#### [Available records]
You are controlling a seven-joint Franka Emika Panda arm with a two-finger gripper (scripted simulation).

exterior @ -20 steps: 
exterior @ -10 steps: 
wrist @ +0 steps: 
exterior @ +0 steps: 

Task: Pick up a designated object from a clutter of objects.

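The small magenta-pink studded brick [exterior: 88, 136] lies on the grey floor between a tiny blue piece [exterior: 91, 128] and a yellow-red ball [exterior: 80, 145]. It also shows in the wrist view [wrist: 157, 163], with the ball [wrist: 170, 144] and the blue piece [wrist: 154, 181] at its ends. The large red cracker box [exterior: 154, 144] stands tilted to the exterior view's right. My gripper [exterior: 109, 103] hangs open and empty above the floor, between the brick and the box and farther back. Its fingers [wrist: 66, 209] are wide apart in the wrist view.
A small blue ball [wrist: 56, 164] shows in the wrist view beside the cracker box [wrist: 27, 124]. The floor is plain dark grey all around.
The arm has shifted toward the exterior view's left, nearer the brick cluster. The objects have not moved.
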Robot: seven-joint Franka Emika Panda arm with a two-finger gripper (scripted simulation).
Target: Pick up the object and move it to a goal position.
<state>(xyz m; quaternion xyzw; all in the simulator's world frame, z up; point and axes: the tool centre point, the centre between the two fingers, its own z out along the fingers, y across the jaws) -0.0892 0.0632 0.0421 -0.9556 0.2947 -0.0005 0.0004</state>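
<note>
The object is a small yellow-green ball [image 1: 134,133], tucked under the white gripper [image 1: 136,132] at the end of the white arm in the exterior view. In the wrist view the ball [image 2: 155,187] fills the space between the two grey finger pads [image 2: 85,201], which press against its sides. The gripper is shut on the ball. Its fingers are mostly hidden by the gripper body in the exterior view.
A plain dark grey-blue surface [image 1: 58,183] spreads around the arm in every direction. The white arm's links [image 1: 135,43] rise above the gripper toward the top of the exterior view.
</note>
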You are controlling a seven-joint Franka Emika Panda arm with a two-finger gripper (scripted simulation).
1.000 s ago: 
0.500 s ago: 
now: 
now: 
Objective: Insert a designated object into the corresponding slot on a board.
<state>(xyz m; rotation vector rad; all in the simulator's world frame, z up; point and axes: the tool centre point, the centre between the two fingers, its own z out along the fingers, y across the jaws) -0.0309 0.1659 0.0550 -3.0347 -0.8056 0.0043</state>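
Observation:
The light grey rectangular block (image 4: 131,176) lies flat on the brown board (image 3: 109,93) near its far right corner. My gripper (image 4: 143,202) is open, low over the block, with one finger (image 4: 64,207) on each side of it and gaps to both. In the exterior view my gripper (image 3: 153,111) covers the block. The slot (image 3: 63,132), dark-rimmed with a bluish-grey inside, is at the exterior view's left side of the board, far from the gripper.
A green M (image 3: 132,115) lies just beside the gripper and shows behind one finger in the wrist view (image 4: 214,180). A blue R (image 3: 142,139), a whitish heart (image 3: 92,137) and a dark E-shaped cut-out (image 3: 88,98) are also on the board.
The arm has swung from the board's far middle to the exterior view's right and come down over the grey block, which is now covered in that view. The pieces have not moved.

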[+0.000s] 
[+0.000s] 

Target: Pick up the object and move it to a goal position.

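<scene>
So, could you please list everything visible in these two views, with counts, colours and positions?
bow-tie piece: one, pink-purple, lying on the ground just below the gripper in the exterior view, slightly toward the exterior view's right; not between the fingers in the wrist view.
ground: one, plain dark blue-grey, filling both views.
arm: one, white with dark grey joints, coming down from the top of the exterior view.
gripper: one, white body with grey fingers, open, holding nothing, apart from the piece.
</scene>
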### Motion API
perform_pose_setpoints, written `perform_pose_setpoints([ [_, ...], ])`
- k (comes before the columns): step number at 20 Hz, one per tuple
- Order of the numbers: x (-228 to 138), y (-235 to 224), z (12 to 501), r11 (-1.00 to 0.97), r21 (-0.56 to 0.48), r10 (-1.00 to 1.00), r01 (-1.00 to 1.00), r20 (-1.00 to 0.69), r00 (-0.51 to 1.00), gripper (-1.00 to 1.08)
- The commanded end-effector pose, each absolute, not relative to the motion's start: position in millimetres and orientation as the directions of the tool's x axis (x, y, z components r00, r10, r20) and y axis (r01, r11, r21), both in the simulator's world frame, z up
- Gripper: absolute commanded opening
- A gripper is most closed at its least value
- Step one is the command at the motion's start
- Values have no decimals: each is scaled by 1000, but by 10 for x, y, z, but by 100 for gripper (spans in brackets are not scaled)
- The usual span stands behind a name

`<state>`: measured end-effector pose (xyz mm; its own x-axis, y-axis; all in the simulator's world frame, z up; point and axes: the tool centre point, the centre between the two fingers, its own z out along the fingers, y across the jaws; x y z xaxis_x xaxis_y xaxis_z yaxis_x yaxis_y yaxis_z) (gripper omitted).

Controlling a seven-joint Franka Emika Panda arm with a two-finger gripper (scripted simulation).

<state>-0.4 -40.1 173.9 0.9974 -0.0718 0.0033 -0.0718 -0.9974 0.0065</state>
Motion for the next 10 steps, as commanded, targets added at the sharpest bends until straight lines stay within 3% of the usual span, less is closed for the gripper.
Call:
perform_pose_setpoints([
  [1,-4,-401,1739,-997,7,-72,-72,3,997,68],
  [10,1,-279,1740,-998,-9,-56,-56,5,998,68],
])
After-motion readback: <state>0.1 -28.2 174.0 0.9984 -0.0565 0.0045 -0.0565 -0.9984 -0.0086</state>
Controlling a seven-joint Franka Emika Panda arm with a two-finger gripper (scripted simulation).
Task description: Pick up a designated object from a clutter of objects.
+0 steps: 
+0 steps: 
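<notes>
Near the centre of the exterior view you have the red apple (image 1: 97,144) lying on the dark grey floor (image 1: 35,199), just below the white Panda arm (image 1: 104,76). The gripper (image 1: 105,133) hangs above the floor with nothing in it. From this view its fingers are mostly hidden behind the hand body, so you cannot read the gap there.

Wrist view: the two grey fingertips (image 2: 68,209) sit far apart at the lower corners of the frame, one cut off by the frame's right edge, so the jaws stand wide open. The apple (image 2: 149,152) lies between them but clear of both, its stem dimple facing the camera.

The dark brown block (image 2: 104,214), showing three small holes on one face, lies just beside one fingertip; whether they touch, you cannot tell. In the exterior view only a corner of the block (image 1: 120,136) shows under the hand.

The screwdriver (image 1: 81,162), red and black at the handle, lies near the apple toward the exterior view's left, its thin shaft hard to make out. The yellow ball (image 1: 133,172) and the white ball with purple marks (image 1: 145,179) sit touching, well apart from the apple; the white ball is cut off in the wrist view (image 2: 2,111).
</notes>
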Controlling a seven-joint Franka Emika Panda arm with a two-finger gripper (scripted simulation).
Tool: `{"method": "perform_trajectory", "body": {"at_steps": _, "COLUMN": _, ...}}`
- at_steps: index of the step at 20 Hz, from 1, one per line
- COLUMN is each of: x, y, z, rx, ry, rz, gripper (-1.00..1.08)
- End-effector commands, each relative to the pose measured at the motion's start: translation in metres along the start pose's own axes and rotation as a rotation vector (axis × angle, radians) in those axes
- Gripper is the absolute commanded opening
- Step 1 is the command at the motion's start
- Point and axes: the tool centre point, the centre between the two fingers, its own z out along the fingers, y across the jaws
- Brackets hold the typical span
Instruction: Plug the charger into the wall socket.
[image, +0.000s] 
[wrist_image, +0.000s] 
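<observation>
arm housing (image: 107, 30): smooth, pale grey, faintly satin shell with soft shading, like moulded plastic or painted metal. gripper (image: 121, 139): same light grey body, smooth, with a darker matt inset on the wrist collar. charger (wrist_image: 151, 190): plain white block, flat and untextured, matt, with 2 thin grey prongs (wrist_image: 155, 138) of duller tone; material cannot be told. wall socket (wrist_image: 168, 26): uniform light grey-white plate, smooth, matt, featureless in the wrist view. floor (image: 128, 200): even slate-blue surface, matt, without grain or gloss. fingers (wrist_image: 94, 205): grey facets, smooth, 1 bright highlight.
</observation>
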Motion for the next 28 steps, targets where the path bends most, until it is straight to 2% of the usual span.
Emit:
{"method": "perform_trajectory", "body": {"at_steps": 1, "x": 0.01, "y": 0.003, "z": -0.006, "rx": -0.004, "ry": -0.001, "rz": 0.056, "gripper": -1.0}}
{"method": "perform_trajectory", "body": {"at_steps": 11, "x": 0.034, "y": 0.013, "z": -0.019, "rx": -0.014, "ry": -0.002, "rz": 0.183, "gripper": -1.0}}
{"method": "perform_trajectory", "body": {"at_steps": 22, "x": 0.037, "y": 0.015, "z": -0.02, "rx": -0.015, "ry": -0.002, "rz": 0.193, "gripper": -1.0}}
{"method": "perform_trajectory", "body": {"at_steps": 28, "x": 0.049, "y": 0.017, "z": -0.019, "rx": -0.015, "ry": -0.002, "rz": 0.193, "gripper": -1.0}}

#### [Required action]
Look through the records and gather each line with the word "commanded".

#### [Written answer]
- The commanded end-effector pose, each absolute, not relative to the motion's start: position in millimetres and orientation as the directions of the tool's x axis (x, y, z components r00, r10, r20) and y axis (r01, r11, r21), both in the simulator's world frame, z up
- Gripper: absolute commanded opening
Motion for the next 10 steps, as commanded, targets added at the sharpest bends until straight lines stay within 3% of the usual span, less is closed for the gripper.
- Gripper is the absolute commanded opening

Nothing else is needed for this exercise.